304 changed files with 56149 additions and 10122 deletions
--- a/old/REDIS_INTEGRATION_QA.md
+++ b/old/REDIS_INTEGRATION_QA.md
@@ -0,0 +1,765 @@
+# Redis Integration: Questions & Answers
+
+## Q1: Why cache locations/items if they're already in memory?
+
+**Short Answer**: You're absolutely right - we should **NOT** cache static data that's already loaded in memory!
+
+**Revised Approach**:
+
+### What to Cache in Redis:
+1. ✅ **Player sessions** (dynamic, needs cross-worker sharing)

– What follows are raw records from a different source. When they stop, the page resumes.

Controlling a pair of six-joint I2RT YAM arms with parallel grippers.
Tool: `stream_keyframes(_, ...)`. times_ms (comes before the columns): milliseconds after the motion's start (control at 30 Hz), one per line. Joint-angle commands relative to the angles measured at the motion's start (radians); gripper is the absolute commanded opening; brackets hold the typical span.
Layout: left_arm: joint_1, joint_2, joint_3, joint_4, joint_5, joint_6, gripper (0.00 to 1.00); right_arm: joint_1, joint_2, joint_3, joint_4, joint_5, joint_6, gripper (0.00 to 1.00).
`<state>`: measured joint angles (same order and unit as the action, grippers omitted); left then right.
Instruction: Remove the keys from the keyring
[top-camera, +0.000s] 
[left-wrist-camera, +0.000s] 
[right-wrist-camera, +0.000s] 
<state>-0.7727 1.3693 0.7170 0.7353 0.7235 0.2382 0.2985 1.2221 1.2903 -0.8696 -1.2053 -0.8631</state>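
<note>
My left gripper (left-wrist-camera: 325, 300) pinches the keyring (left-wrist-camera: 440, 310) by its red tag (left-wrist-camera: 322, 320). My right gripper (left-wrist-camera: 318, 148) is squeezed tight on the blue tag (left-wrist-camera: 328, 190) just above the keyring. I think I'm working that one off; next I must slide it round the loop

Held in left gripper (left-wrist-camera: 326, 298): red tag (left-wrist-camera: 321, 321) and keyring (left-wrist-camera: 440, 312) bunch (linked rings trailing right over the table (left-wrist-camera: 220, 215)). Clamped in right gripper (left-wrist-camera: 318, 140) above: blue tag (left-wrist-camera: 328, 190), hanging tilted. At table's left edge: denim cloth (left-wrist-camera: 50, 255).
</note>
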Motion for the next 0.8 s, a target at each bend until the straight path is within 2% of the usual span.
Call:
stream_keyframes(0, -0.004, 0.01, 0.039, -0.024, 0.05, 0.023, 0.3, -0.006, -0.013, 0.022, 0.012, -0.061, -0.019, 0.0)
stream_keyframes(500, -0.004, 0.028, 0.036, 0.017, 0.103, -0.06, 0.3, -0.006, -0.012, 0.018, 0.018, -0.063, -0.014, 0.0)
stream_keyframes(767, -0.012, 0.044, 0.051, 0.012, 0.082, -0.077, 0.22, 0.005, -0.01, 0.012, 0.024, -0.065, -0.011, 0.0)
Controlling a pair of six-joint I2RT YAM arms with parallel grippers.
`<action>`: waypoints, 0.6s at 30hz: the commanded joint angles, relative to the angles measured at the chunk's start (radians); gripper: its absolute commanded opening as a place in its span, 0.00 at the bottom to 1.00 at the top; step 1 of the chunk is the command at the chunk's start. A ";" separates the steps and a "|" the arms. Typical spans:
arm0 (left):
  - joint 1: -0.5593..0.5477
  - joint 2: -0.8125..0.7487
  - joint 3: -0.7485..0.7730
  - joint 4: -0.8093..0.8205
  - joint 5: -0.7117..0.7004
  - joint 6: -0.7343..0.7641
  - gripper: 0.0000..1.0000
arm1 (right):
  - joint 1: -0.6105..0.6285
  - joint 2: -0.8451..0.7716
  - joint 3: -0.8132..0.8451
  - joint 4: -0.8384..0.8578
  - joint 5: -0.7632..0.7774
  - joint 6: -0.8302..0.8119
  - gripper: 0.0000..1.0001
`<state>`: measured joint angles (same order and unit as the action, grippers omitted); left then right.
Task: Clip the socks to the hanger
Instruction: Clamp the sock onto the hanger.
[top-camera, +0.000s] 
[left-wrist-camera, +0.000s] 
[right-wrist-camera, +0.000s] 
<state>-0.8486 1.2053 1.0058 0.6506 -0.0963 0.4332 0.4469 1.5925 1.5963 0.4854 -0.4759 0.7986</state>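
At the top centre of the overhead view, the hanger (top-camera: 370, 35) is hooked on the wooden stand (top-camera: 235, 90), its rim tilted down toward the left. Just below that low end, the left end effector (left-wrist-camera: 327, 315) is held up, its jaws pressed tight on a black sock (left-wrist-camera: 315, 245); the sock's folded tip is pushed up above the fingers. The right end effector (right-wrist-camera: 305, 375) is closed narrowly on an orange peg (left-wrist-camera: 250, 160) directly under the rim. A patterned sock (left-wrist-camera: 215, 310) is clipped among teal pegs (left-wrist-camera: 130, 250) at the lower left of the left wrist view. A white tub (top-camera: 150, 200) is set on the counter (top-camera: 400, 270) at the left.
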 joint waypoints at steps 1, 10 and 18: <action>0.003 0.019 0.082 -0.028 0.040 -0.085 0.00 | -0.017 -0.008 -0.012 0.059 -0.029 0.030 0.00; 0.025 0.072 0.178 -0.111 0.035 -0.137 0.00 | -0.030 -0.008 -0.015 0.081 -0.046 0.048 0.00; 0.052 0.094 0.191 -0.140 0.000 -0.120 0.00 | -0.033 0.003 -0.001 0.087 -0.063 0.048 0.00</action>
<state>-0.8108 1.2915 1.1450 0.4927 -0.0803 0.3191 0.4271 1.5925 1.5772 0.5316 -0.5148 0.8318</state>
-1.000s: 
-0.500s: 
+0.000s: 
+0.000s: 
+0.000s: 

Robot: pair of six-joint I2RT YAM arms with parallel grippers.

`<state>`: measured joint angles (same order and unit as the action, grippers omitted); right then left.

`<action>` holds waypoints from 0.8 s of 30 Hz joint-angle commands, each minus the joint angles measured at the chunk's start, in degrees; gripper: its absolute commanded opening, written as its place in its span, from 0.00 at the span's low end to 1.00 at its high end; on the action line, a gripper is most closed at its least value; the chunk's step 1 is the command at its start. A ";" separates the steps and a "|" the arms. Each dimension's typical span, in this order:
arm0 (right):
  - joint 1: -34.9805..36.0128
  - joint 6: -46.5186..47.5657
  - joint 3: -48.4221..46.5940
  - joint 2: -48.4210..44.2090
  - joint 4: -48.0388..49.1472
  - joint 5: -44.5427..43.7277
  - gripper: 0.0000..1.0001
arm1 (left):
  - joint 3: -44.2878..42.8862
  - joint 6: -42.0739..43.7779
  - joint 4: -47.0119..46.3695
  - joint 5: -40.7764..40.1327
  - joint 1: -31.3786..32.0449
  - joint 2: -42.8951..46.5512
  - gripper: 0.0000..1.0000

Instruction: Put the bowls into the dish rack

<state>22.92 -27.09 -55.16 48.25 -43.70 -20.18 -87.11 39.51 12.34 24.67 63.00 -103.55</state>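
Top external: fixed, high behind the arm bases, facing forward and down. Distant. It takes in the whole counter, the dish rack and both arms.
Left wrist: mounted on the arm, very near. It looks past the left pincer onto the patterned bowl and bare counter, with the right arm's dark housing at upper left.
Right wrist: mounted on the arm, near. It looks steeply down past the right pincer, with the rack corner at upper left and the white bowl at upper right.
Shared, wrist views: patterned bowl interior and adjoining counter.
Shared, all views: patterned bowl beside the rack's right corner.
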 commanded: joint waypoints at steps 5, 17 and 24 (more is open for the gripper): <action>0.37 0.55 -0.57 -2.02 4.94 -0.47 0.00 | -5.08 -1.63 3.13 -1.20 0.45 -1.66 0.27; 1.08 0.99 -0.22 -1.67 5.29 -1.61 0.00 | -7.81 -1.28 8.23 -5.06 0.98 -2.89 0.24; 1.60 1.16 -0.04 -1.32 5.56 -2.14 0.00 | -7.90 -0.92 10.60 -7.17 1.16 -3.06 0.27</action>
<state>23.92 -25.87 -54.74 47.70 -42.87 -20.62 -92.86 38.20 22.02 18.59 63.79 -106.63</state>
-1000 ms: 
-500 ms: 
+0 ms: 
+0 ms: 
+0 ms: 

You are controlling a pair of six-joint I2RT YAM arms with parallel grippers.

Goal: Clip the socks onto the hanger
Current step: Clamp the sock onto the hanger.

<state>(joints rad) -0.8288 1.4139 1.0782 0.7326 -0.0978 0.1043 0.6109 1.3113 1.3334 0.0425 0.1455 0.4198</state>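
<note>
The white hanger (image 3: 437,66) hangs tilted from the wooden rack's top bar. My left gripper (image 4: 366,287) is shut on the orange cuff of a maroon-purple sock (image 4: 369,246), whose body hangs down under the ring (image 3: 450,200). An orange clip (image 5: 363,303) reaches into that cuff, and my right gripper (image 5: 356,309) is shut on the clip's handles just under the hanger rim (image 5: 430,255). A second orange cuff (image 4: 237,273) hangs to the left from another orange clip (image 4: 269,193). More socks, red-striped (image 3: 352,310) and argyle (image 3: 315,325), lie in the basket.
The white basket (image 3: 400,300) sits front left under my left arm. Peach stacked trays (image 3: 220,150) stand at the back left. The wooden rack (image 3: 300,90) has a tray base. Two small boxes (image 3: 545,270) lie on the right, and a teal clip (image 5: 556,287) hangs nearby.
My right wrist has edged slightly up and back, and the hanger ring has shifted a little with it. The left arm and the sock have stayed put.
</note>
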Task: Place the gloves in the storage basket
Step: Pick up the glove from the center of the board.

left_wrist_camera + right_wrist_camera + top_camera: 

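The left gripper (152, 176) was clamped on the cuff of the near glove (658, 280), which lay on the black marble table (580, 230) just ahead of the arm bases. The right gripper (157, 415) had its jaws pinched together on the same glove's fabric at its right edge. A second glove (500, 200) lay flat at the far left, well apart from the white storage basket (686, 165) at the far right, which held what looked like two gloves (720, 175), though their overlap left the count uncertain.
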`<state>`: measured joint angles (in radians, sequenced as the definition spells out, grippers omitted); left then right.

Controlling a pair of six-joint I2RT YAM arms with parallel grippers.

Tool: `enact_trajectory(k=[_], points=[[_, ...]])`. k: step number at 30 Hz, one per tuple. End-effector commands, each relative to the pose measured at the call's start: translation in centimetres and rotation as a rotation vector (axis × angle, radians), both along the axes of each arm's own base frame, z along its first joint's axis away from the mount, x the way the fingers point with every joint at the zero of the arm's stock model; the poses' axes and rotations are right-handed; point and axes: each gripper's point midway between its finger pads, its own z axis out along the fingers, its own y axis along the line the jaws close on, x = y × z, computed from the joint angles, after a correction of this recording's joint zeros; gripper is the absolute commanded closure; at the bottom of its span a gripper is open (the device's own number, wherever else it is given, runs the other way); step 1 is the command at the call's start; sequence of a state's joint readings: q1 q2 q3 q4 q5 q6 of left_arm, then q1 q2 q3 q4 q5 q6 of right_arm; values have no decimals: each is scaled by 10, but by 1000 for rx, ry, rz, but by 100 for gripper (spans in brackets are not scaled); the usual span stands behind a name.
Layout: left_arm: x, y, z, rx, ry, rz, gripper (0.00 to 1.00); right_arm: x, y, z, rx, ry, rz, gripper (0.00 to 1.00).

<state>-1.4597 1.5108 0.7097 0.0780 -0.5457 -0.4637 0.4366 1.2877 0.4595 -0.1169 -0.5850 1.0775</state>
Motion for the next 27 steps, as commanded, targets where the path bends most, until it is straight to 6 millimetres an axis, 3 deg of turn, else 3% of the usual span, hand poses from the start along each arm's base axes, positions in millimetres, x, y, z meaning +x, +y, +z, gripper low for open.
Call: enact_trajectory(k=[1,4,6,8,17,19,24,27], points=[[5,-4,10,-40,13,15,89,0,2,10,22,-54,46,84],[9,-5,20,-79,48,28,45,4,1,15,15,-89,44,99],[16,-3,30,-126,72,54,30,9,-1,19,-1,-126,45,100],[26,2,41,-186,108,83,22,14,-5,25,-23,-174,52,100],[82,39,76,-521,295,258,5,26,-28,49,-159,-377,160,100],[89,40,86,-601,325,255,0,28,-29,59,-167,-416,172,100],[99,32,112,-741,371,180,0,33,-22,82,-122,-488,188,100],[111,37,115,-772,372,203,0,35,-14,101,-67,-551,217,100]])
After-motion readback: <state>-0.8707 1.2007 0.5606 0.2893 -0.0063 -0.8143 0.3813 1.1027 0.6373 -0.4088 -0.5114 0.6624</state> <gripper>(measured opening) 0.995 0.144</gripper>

+2. ✅ **Location player registry** (who's where, changes constantly)
+3. ✅ **Player inventory** (reduce DB queries for frequently accessed data)
+4. ✅ **Active combat states** (for cross-worker coordination)
+5. ✅ **Dropped items per location** (dynamic world state)
+
+### What NOT to Cache:
+1. ❌ **Locations** - Already in `LOCATIONS` dict from `world_loader.py`
+2. ❌ **Items** - Already in `ITEMS_MANAGER.items` from `items.py`
+3. ❌ **NPCs** - Already in `NPCS` dict from `npcs.py`
+4. ❌ **Interactables** - Already in each `Location.interactables` list
+
+**Why This Matters**:
+- Each worker loads `load_world()` on startup → all static data in memory
+- No point duplicating in Redis (wastes memory, adds latency)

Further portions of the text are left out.